_To do_:
A faithful copy of the data below is required, leaving out every picture.

_Data excerpt_:
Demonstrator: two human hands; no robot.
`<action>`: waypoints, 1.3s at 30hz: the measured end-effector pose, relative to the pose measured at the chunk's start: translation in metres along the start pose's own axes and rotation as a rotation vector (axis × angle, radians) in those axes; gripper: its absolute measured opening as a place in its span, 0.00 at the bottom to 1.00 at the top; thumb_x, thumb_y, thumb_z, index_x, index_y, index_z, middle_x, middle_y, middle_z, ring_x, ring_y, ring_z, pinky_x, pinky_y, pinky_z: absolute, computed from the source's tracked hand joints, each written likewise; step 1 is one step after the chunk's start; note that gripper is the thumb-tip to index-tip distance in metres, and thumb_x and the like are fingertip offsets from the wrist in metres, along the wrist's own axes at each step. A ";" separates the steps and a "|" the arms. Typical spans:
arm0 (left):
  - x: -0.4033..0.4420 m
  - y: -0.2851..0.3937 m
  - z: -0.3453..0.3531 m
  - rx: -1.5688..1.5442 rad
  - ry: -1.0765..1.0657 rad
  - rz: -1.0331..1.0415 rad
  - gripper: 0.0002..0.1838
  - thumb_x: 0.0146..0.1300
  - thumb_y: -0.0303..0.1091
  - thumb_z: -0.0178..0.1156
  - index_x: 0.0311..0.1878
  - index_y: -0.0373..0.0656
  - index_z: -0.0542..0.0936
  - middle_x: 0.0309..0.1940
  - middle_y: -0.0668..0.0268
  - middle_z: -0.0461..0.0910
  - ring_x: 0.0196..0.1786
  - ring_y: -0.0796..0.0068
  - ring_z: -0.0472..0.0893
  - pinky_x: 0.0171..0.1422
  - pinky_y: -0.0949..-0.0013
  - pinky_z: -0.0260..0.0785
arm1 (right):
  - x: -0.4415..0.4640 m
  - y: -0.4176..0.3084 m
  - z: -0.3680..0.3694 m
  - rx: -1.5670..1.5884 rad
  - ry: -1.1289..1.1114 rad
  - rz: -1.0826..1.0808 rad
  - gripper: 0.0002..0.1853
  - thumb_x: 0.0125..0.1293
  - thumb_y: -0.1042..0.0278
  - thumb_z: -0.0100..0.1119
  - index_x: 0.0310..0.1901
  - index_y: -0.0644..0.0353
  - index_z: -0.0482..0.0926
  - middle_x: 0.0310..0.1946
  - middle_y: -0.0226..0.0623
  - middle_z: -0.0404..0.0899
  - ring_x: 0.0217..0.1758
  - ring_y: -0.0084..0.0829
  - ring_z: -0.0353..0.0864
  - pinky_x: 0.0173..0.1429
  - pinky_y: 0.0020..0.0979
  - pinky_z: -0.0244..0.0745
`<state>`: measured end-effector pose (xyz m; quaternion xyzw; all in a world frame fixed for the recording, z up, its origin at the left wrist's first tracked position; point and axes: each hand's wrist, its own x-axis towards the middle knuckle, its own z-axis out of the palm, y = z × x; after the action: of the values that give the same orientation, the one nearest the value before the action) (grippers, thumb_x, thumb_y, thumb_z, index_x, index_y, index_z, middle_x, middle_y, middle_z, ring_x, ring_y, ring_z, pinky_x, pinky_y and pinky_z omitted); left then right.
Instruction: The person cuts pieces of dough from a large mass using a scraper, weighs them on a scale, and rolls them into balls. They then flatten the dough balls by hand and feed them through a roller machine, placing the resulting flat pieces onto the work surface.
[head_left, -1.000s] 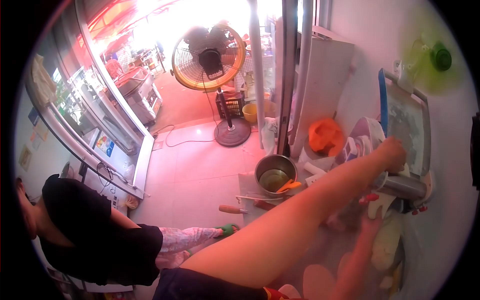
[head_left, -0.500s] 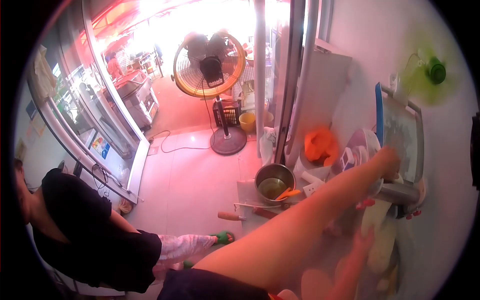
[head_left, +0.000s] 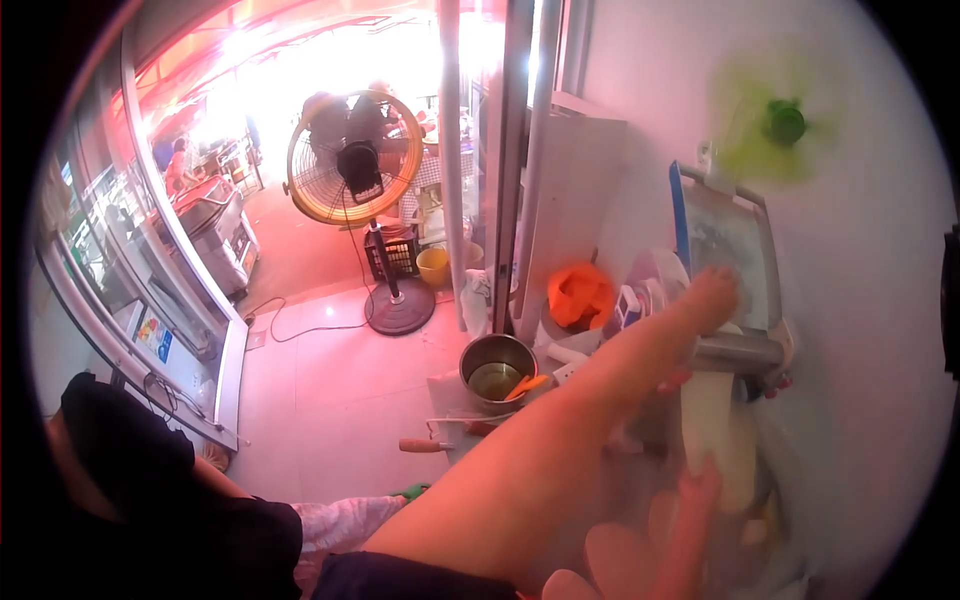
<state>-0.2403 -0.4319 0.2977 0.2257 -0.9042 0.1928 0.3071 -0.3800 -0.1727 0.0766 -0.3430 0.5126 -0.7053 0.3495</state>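
A metal roller machine [head_left: 740,350] stands at the right, with a blue-edged sloping tray [head_left: 725,235] above its rollers. My left hand [head_left: 712,300] is at the foot of this tray, just above the rollers, its fingers curled in; what they hold is hidden. From under the rollers a long pale sheet, like dough, [head_left: 708,415] hangs down. My right hand [head_left: 702,485] is closed on the lower left edge of this sheet. Pale oval pieces [head_left: 612,560] lie near my right forearm, at the bottom.
A metal pot [head_left: 498,372] with liquid and an orange utensil stands left of my left arm, near a wooden handle [head_left: 425,445]. Behind are an orange bag [head_left: 580,297] and a floor fan [head_left: 357,170]. A green fan [head_left: 783,122] spins on the wall. Another person [head_left: 150,500] in black is at left.
The view has shifted, so the room appears further left. The pale sheet hangs longer below the rollers, and my right hand is lower beneath the machine. My left hand stays by the tray's foot.
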 end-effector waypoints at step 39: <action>-0.157 0.201 0.075 -2.632 -0.318 -0.935 0.32 0.70 0.56 0.42 0.67 0.41 0.65 0.66 0.56 0.66 0.68 0.55 0.66 0.73 0.48 0.56 | -0.165 -0.083 -0.015 0.700 0.528 0.434 0.19 0.62 0.75 0.58 0.55 0.66 0.72 0.49 0.39 0.77 0.51 0.36 0.79 0.55 0.39 0.77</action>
<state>-0.2701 -0.2570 0.0989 0.0715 -0.2869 -0.9292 0.2215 -0.3189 -0.0069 0.1326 0.1005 0.3755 -0.8090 0.4410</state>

_Output of the exercise_:
Demonstrator: two human hands; no robot.
`<action>`: waypoints, 1.3s at 30hz: the measured end-effector pose, relative to the pose measured at the chunk's start: translation in metres along the start pose's own axes and rotation as a rotation vector (axis × angle, radians) in those axes; gripper: its absolute measured opening as a place in its span, 0.00 at the bottom to 1.00 at the top; thumb_x, thumb_y, thumb_z, index_x, index_y, index_z, middle_x, middle_y, middle_z, ring_x, ring_y, ring_z, pinky_x, pinky_y, pinky_z: absolute, computed from the source's tracked hand joints, each written likewise; step 1 is one step after the chunk's start; note that gripper is the thumb-tip to index-tip distance in metres, and thumb_x and the like are fingertip offsets from the wrist in metres, along the wrist's own axes at each step. A ";" separates the steps and a "|" the arms. Typical spans:
arm0 (left):
  - x: -0.4033..0.4420 m
  - y: -0.2851..0.3937 m
  - z: -0.3453..0.3531 m
  - rx: -1.5688..1.5442 rad
  - ry: -1.0765..1.0657 rad
  - rz: -1.0331..1.0415 rad
  - gripper: 0.0002..0.1838
  - thumb_x: 0.0146..0.1300
  - thumb_y: -0.0303..0.1091
  - thumb_z: -0.0178..0.1156
  - index_x: 0.0311..0.1878
  - index_y: -0.0373..0.0656
  - index_z: -0.0542..0.0936
  - middle_x: 0.0309..0.1940
  - middle_y: -0.0668..0.0268
  - middle_z: -0.0461..0.0910
  - ring_x: 0.0196..0.1786
  - ring_y: -0.0796..0.0068
  - ring_z: -0.0472..0.0893
  - pinky_x: 0.0171..0.1422
  - pinky_y: -0.0949..-0.0013
  - pinky_z: -0.0260..0.0785
arm1 (right):
  - x: -0.4415..0.4640 m
  - y: -0.4176..0.3084 m
  - z: -0.3680..0.3694 m
  - rx: -1.5670..1.5884 rad
  - ry: -1.1289..1.1114 rad
  - rz: -1.0826..1.0808 rad
  - gripper: 0.0002..0.1853
  - thumb_x: 0.0125..0.1293
  - thumb_y: -0.1042..0.0278
  - thumb_z: -0.0100..0.1119
  - index_x: 0.0310..0.1901
  - index_y: -0.0644..0.0353
  - index_z: -0.0482..0.0926
  - middle_x: 0.0310..0.1946
  - middle_y: -0.0226..0.0623
  - middle_z: -0.0404..0.0899
  - ring_x: 0.0217..0.1758
  - ring_y: -0.0084..0.0829
  - ring_z: -0.0353..0.0864
  - pinky_x: 0.0173..0.1429
  - pinky_y: 0.0020..0.0979
  - pinky_z: -0.0244..0.0745
`<state>`: measured end-effector pose (xyz m; quaternion xyzw; all in a world frame fixed for the recording, z up, its origin at the left wrist's first tracked position; point and axes: each hand's wrist, its own x-axis towards the middle knuckle, its own z-axis out of the palm, y = z × x; after the action: of the values that give the same orientation, the one nearest the value before the action) (grippers, thumb_x, thumb_y, thumb_z, index_x, index_y, index_z, middle_x, middle_y, middle_z, ring_x, ring_y, ring_z, pinky_x, pinky_y and pinky_z omitted); left then right.
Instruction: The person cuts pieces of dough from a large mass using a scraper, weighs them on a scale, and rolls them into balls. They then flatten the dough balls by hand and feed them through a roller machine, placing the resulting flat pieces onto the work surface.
[head_left, -1.000s] 
[head_left, -0.500s] 
[head_left, +0.000s] 
<state>-0.2403 -0.4319 0.2977 0.2257 -0.9042 0.1928 0.3071 -0.3800 -0.1727 0.0766 -0.3430 0.5126 -0.7053 0.3495</state>
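A metal roller machine [head_left: 740,350] stands at the right, with a blue-edged sloping tray [head_left: 725,235] above its rollers. My left hand [head_left: 712,300] is at the foot of this tray, just above the rollers, its fingers curled in; what they hold is hidden. From under the rollers a long pale sheet, like dough, [head_left: 708,415] hangs down. My right hand [head_left: 702,485] is closed on the lower left edge of this sheet. Pale oval pieces [head_left: 612,560] lie near my right forearm, at the bottom.
A metal pot [head_left: 498,372] with liquid and an orange utensil stands left of my left arm, near a wooden handle [head_left: 425,445]. Behind are an orange bag [head_left: 580,297] and a floor fan [head_left: 357,170]. A green fan [head_left: 783,122] spins on the wall. Another person [head_left: 150,500] in black is at left.
The view has shifted, so the room appears further left. The pale sheet hangs longer below the rollers, and my right hand is lower beneath the machine. My left hand stays by the tray's foot.
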 end-effector waypoints at step 39: <action>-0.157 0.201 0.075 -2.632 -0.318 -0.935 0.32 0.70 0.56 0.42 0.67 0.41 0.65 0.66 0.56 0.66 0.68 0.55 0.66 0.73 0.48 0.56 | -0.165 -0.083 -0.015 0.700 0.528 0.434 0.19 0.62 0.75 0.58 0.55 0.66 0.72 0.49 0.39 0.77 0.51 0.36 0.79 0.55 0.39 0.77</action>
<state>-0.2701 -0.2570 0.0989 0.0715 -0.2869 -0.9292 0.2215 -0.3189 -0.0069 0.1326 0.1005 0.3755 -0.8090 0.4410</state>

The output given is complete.